When used in a percutaneous, posterior approach with MIS Instrumentation, the VIPER Systems are intended for noncervical pedicle fixation and nonpedicle fixation for the following indications: degenerative disc disease (defined as back pain of discogenic origin with degeneration of the disc confirmed by history and radiographic studies); spondylolisthesis; trauma (i.e., fracture or dislocation); spinal stenosis; curvatures (i.e., scoliosis, kyphosis, and/or lordosis); tumor; pseudoarthrosis; and failed previous fusion in skeletally mature patients.
When used for posterior non-cervical pedicle screw fixation in pediatric patients, the EXPEDIUM and VIPER/VIPER2 Systems are indicated as an adjunct to fusion to treat adolescent idiopathic scoliosis. The EXPEDIUM and VIPER/VIPER2 systems are intended to be used with autograft and/or allograft. Pediatric pedicle screw fixation is limited to a posterior approach.
Disease conditions that have been shown to be safely and predictably managed without the use of internal fixation devices are relative contraindications to the use of these devices.

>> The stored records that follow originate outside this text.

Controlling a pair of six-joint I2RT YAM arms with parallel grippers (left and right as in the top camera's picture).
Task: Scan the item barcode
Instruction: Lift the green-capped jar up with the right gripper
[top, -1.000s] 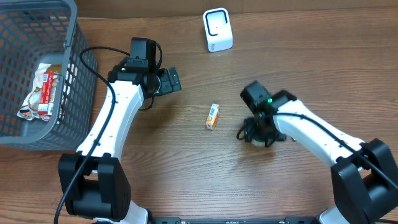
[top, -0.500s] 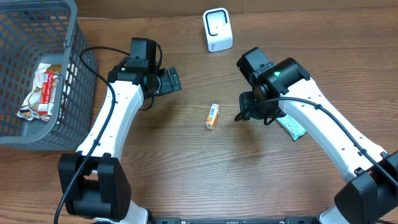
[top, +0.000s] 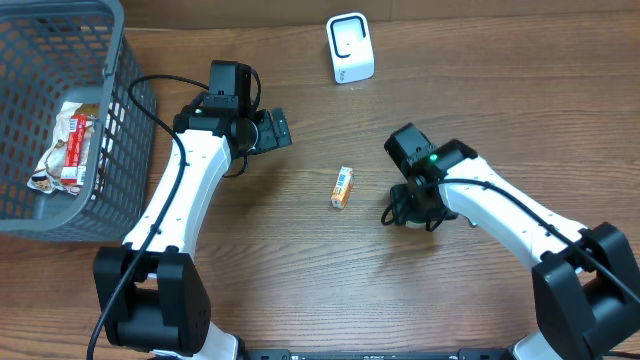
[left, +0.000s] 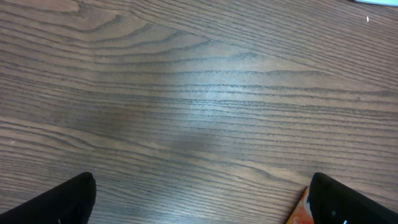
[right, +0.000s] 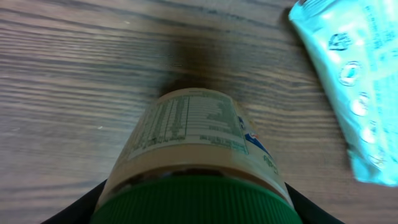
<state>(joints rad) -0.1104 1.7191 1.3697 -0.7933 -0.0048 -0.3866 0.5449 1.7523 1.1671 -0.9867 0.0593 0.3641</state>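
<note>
- Brown wood-grain bench (top: 330, 290): carries everything. Its far edge runs just behind the scanner.
- Grey plastic mesh basket (top: 125, 105): occupies the far left corner and is cut off by the left and far borders of the overhead view. Its near right corner stands close to the left arm.
- White left arm (top: 180, 205): reaches away from the base. The left end effector (left: 202, 205) has its jaws spread wide and grips nothing. In the left wrist view, unbroken bench surface lies ahead of it.
- White right arm (top: 500, 215): angles in from the right. The right end effector (top: 410, 212) is closed on the jar, with one black finger (right: 71, 208) on each side of the lid.
- White box-shaped barcode scanner (top: 350, 48): stands near the far edge, well apart from both end effectors, with open bench between it and the jar.
- Beige plastic jar (right: 186, 134) with a green screw lid (right: 196, 199): right of centre, printed label in view. Whether its base touches the bench cannot be told.
- Light teal foil packet (right: 348, 81): lies flat just beside the jar, with a strip of bench between them.
- Red and white snack packet (top: 68, 145): lies inside the basket.
- Small orange carton (top: 342, 187): lies at bench centre, between the two end effectors and apart from both.
</note>
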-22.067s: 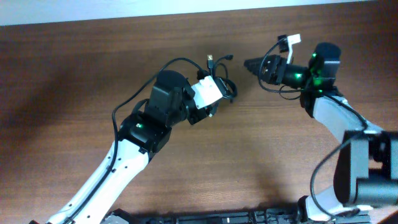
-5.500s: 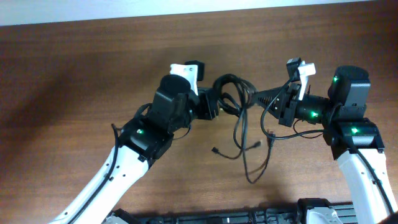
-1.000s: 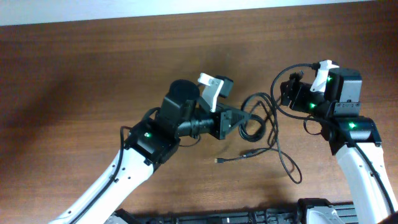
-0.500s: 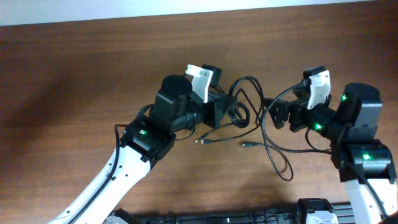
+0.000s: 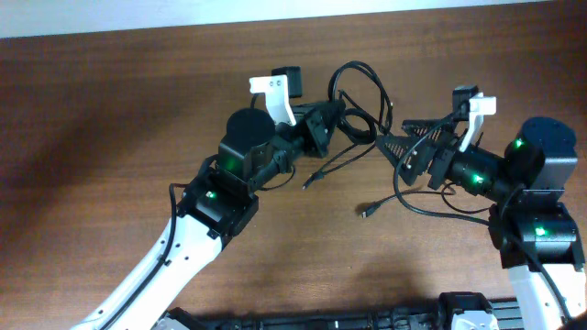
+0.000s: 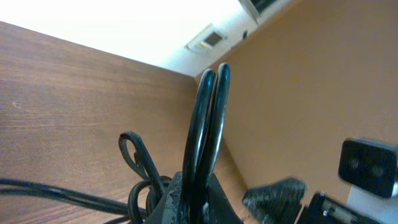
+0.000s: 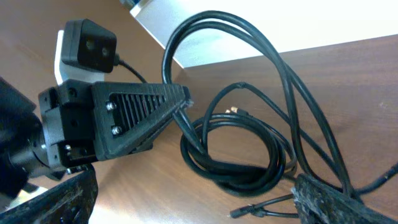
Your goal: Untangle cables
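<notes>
Grips the cables (image 5: pixel 356 126) with the left hand (image 5: pixel 336 115), fingers (image 6: pixel 208 124) pressed flat together and clamped on a strand of the small black coil. Holds that coil over the bench (image 5: pixel 92 110), close to the far edge and about midway along it. Cannot tell whether the bottom of the coil rests on the wood. Sends one tall loop arching out of the coil toward the far edge, with other strands trailing off toward the right edge. Shows two small plug ends (image 5: pixel 365 212) against the wood nearer the middle of the bench, well apart from each other: one just on the near side of the left hand, one further toward the near edge. Faces the coil with the right hand (image 5: pixel 405 145), spread very wide and closed on nothing. Runs a pair of strands down past one finger (image 7: pixel 323 199) of that hand in the right wrist view; cannot tell whether touching. Leaves a slack loop lying on the bench under the right hand, toward the right edge.
</notes>
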Controlling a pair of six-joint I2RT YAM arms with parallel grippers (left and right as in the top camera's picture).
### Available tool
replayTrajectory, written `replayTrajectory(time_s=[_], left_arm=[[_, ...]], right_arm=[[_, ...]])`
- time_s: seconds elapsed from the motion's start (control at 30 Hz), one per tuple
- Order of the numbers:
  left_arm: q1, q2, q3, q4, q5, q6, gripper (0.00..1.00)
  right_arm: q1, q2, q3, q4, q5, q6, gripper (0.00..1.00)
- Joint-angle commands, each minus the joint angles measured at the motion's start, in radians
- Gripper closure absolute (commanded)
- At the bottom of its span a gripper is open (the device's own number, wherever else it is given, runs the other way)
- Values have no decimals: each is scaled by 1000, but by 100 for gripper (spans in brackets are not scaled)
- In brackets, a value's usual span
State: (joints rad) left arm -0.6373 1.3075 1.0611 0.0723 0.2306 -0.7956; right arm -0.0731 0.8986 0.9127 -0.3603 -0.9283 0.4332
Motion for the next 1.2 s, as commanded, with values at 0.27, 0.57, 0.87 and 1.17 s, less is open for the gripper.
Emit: replayTrajectory(time_s=[0.27,0.57,0.87,1.17], left_arm=[[5,-4,8,77,-121,-372,100],[-84,-4,8,100,-150,-398,100],[-135,-4,8,81,-149,-397,100],[-134,-4,8,-13,-154,-396,85]], right_arm=[[-5,114,7,2,64,651,16],[-5,115,7,2,57,788,46],[-5,116,7,9,76,787,88],[-5,116,7,16,95,748,96]])
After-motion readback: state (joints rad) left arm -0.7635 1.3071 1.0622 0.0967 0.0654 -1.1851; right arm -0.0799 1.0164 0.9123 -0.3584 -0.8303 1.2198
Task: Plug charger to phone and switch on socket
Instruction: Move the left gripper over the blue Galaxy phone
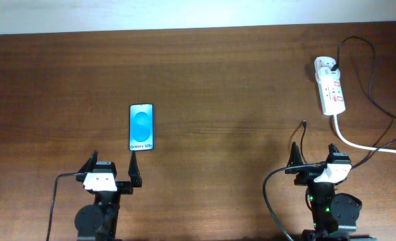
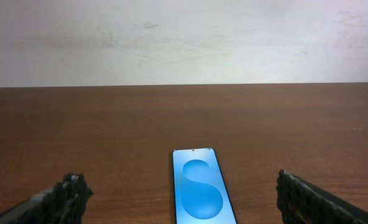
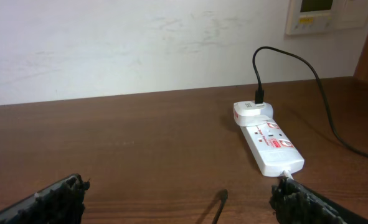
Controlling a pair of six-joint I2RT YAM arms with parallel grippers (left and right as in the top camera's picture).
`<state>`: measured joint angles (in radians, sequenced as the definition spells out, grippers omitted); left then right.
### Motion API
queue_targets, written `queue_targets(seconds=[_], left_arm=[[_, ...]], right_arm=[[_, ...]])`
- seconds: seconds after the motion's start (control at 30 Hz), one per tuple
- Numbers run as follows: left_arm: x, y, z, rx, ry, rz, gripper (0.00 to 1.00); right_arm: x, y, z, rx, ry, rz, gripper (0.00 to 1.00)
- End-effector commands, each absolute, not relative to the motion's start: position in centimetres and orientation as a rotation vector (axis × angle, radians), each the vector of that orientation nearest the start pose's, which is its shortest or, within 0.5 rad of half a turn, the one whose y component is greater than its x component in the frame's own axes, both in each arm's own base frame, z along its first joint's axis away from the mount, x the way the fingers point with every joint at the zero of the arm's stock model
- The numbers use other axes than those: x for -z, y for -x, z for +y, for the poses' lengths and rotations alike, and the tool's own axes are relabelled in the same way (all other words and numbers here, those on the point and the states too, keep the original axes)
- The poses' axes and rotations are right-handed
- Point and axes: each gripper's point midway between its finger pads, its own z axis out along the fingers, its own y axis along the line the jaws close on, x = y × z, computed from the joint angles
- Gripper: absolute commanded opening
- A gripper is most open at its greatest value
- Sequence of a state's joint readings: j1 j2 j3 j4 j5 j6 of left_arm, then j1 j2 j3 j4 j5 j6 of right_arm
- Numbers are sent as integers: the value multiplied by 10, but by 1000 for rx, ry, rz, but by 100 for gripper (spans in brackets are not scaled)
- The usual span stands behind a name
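Observation:
The phone (image 1: 141,126) lies flat on the table, blue screen up, just ahead of my left gripper (image 1: 112,169); it also shows in the left wrist view (image 2: 200,195) between the open, empty fingers (image 2: 184,202). The white socket strip (image 1: 330,86) lies at the back right, also in the right wrist view (image 3: 269,140), with the white plug adapter (image 3: 253,111) at its far end. The charger's black cable (image 1: 374,80) loops from the adapter round the right; its connector tip (image 1: 304,123) lies just ahead of my open, empty right gripper (image 1: 315,159), and shows in the right wrist view (image 3: 222,196).
The socket's thick white cord (image 1: 368,144) curves off to the right edge. A white wall (image 2: 184,37) bounds the table's far edge, with a wall panel (image 3: 324,14) at upper right. Brown wooden table (image 1: 231,87) between phone and socket.

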<state>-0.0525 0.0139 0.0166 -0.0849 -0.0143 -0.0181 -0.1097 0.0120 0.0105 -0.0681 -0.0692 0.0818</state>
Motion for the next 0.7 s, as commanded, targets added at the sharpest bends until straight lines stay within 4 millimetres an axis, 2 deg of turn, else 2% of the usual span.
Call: queue_targets(seconds=[0.0,0.1,0.2,0.43,0.67], left_arm=[[-156,-246,-14,42,-46,1651,99],[-157,-245,-16,50,-55,1649,99],[-170,-243,-24,91,-92,1622,99],[-184,-237,-24,91,-92,1637,99],[-185,-237,-25,97,-98,1636,99]], right_arm=[[-155,-246,-14,-41,-106,1649,98],[-155,-246,-14,-41,-106,1649,98],[-155,-246,-14,-41,-106,1649,98],[-155,-246,-14,-41,-106,1649,98],[-155,-246,-14,-41,-106,1649,98]])
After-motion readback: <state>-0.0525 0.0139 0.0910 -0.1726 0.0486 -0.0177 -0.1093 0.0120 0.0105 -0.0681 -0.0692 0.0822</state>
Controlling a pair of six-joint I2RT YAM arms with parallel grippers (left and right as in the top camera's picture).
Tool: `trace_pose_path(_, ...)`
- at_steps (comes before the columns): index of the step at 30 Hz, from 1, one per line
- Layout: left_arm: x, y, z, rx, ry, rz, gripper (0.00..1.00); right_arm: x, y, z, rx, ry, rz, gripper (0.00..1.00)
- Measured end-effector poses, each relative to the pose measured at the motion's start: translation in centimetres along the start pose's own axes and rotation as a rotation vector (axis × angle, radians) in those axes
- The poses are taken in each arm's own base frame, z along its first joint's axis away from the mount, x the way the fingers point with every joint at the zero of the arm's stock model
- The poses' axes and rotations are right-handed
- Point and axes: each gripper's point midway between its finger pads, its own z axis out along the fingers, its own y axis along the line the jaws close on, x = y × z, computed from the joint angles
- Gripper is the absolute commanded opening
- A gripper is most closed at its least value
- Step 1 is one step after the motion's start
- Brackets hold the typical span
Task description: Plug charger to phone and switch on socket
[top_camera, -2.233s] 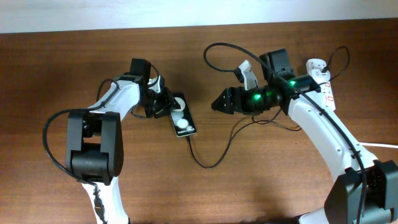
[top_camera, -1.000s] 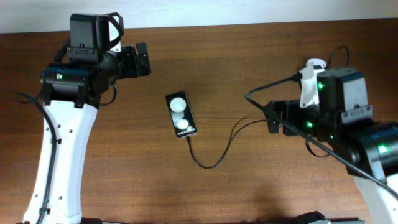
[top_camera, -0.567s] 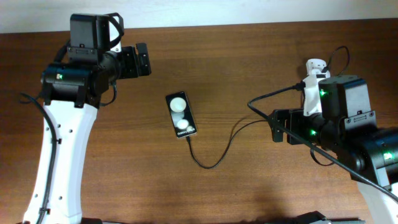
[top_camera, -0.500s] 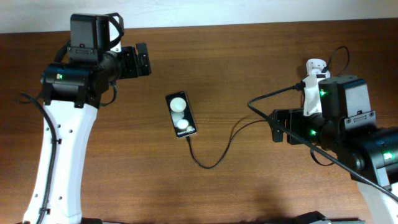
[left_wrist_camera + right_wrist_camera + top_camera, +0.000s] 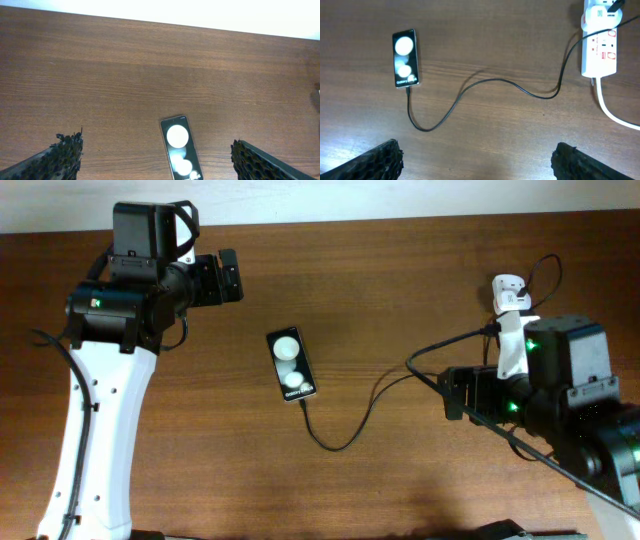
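Observation:
The black phone (image 5: 291,365) lies flat mid-table, its glossy face (image 5: 405,59) showing two round white spots. The charger (image 5: 485,83), a thin black cable, meets the phone's near end, loops and runs to the white socket (image 5: 599,50), which has red markings and a black plug at its far end. Overhead, my right arm hides most of the socket (image 5: 508,286). My left gripper (image 5: 232,278) hangs high at the phone's far left, open and empty; its view shows the phone (image 5: 180,152) far below between the fingers (image 5: 62,157). My right gripper (image 5: 450,392) is raised, open and empty.
A thick white cord (image 5: 615,112) leaves the socket toward the table's right edge. The charger's loop (image 5: 340,442) lies on bare brown wood between phone and right arm. A pale wall edge (image 5: 200,12) borders the far side of the table.
Since the earliest frame both arms have lifted away from the phone and socket. Over the last second the right arm drifted right and toward the front; the left arm stayed still.

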Motion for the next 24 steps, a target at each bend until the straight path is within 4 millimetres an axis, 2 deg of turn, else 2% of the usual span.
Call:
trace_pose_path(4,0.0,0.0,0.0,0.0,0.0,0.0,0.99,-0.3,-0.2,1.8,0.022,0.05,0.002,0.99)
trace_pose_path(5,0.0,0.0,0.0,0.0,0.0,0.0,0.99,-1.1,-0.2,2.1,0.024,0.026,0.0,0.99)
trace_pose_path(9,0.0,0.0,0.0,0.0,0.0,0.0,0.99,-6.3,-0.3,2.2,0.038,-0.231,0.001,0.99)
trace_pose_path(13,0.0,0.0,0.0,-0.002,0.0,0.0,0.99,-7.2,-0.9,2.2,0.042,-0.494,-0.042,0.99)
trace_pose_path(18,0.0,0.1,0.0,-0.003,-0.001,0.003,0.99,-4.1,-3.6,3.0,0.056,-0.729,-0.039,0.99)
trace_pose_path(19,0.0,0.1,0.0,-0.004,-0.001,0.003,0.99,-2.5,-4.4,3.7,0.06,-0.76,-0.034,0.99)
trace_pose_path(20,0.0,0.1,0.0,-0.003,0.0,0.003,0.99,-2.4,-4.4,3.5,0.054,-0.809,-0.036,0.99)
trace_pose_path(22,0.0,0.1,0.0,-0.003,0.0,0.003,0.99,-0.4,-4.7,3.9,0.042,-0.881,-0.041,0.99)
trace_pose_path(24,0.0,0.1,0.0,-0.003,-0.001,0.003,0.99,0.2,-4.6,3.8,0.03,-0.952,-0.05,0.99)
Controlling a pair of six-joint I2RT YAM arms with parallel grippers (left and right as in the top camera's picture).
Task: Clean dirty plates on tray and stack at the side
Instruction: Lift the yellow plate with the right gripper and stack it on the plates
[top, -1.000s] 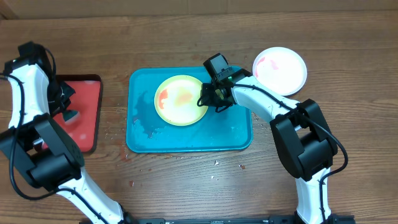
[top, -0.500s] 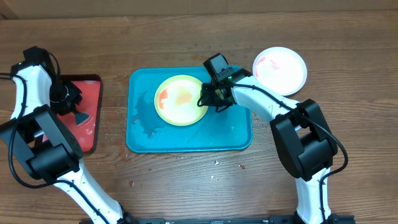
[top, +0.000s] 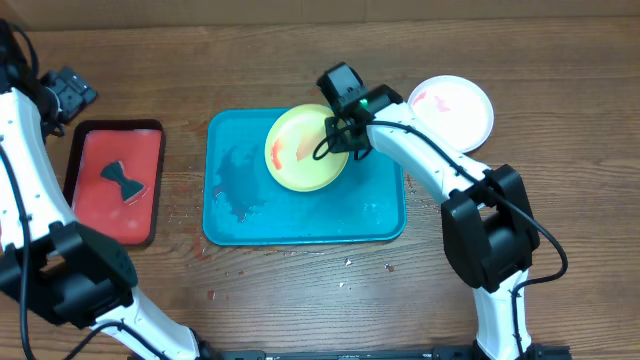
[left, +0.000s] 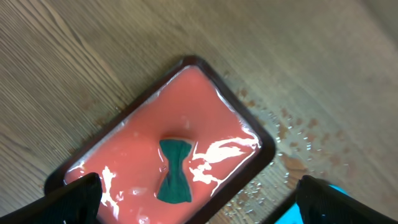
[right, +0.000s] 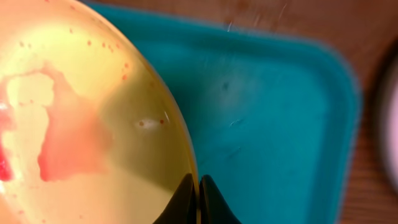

Active systemic infection or infection localized to the site of the proposed implantation are contraindications to implantation.
Severe osteoporosis is a relative contraindication because it may prevent adequate fixation of spinal anchors and thus preclude the use of this or any other spinal instrumentation system.
Any entity or condition that totally precludes the possibility of fusion, i.e., cancer, kidney dialysis, or osteopenia is a relative contraindication. Other relative contraindications include obesity, certain degenerative diseases, and foreign body sensitivity. In addition, the patient's occupation or activity level or mental capacity may be relative contraindications to this surgery. Specifically, patients who because of their occupation or lifestyle, or because of conditions such as mental illness, alcoholism, or drug abuse, may place undue stresses on the implant during bony healing and may be at higher risk for implant failure.
WARNING: The safety and effectiveness of pedicle screw spinal systems have been established only for spinal conditions with significant mechanical instability or deformity requiring fusion with instrumentation. These conditions are significant mechanical instability or deformity of the thoracic, lumbar, and sacral spine secondary to severe spondylolisthesis (grades 3 and 4) of the L5-S1 vertebra, degenerative spondylolisthesis with objective evidence of neurologic impairment, fracture, dislocation, scoliosis, kyphosis, spinal tumor, and failed previous fusion (pseudarthrosis). The safety and effectiveness of these devices for any other conditions are unknown.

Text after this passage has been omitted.